- **Try it**: Print all the data that follows exactly, images excluded.

- **Dataset content**:
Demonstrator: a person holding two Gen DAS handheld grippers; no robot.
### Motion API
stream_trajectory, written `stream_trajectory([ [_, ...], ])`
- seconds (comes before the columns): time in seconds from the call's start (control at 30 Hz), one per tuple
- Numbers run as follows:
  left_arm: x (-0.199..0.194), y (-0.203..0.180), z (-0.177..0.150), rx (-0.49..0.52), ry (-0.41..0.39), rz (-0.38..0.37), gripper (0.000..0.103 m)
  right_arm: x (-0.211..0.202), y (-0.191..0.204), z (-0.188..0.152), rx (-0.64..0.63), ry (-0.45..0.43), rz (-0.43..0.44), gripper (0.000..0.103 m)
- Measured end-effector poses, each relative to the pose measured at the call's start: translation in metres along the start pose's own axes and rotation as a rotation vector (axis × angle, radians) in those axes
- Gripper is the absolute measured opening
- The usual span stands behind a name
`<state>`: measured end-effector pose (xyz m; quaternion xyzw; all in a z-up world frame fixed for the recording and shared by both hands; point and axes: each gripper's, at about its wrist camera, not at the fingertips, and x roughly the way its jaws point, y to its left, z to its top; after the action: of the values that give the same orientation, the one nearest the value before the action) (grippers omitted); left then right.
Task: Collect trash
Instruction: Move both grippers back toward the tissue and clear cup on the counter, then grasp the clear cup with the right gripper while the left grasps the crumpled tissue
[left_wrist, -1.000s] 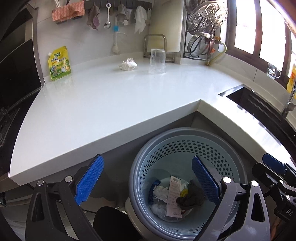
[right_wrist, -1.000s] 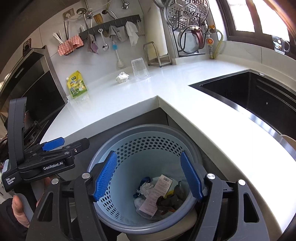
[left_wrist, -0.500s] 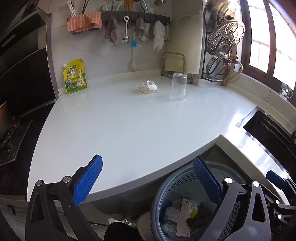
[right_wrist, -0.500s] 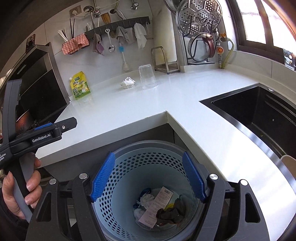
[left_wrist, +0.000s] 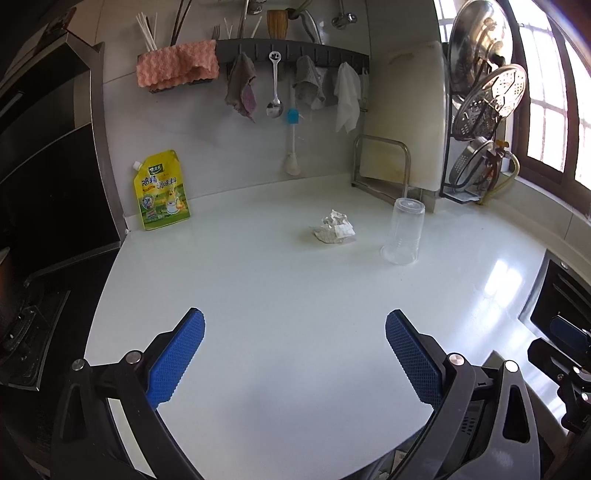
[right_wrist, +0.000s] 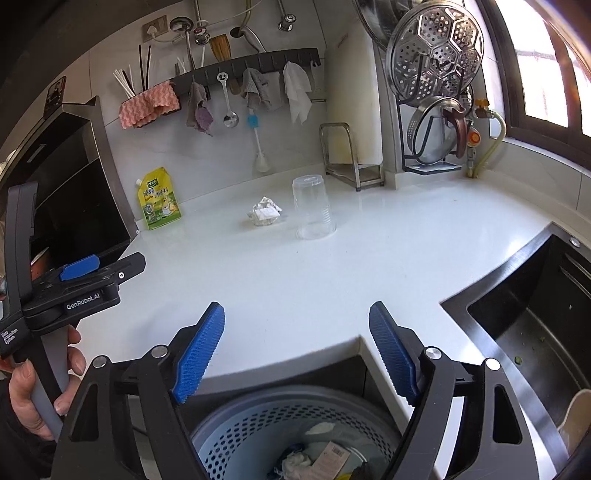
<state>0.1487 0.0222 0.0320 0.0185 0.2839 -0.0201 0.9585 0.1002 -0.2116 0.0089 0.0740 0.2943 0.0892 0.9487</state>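
Note:
A crumpled white paper wad (left_wrist: 334, 232) lies far back on the white counter (left_wrist: 280, 295), beside an upturned clear plastic cup (left_wrist: 403, 230). In the right wrist view the wad (right_wrist: 265, 215) and the cup (right_wrist: 313, 207) sit the same way. My left gripper (left_wrist: 293, 350) hovers open over the counter's near part, nothing between its blue pads. My right gripper (right_wrist: 295, 343) is above the counter's front edge, jaws opening and empty. Below it is the blue perforated bin (right_wrist: 255, 435) with trash inside. The left gripper's body (right_wrist: 79, 284) shows at left, held by a hand.
A yellow seasoning pouch (left_wrist: 161, 190) leans on the back wall. A rail with cloths, a spoon and a brush hangs above. A cutting board in a metal stand (left_wrist: 402, 122) and a rack of lids (left_wrist: 484, 107) stand at the back right. A dark sink (right_wrist: 535, 325) opens at right.
Both grippers have risen from over the bin and moved forward towards the counter. The bin has dropped out of the left view. The right jaws have widened a little.

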Motion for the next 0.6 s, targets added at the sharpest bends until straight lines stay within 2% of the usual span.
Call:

- **Exercise solution**:
Demonstrator: a person holding two Gen DAS handheld grippers; no robot.
### Motion API
stream_trajectory, written `stream_trajectory([ [_, ...], ])`
- seconds (comes before the columns): time in seconds from the call's start (control at 30 Hz), one per tuple
- Numbers run as follows:
  left_arm: x (-0.199..0.194), y (-0.203..0.180), z (-0.177..0.150), rx (-0.49..0.52), ry (-0.41..0.39), rz (-0.38..0.37), gripper (0.000..0.103 m)
  right_arm: x (-0.211..0.202), y (-0.191..0.204), z (-0.188..0.152), rx (-0.64..0.63), ry (-0.45..0.43), rz (-0.43..0.44), gripper (0.000..0.103 m)
- Measured end-effector poses, each relative to the pose measured at the call's start: translation in metres along the start pose's own axes and rotation as a rotation vector (axis × angle, radians) in those axes
- Gripper is the absolute measured opening
- The usual span stands behind a name
`<state>`: measured end-effector pose (xyz m; quaternion xyzw; all in a z-up world frame fixed for the recording and shared by both hands; point and axes: each gripper's, at about its wrist camera, not at the fingertips, and x roughly the way its jaws point, y to its left, z to its top; after the action: of the values that give the same orientation, the one nearest the value before the action) (grippers omitted); left then right.
Task: Collect trash
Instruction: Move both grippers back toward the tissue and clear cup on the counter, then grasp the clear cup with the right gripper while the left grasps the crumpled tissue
[left_wrist, -1.000s] 
[right_wrist, -1.000s] 
[left_wrist, -0.500s] 
[right_wrist, -0.500s] 
[left_wrist, +0.000s] 
[right_wrist, +0.000s] 
<state>0.1487 0.0222 0.0320 0.0185 0.2839 -0.0201 0.9585 0.1002 -0.2116 0.0089 0.0740 0.2943 0.0892 0.9487</state>
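Note:
A crumpled white paper wad (left_wrist: 334, 232) lies far back on the white counter (left_wrist: 280, 295), beside an upturned clear plastic cup (left_wrist: 403, 230). In the right wrist view the wad (right_wrist: 265, 215) and the cup (right_wrist: 313, 207) sit the same way. My left gripper (left_wrist: 293, 350) hovers open over the counter's near part, nothing between its blue pads. My right gripper (right_wrist: 295, 343) is above the counter's front edge, jaws opening and empty. Below it is the blue perforated bin (right_wrist: 255, 435) with trash inside. The left gripper's body (right_wrist: 79, 284) shows at left, held by a hand.
A yellow seasoning pouch (left_wrist: 161, 190) leans on the back wall. A rail with cloths, a spoon and a brush hangs above. A cutting board in a metal stand (left_wrist: 402, 122) and a rack of lids (left_wrist: 484, 107) stand at the back right. A dark sink (right_wrist: 535, 325) opens at right.
Both grippers have risen from over the bin and moved forward towards the counter. The bin has dropped out of the left view. The right jaws have widened a little.
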
Motion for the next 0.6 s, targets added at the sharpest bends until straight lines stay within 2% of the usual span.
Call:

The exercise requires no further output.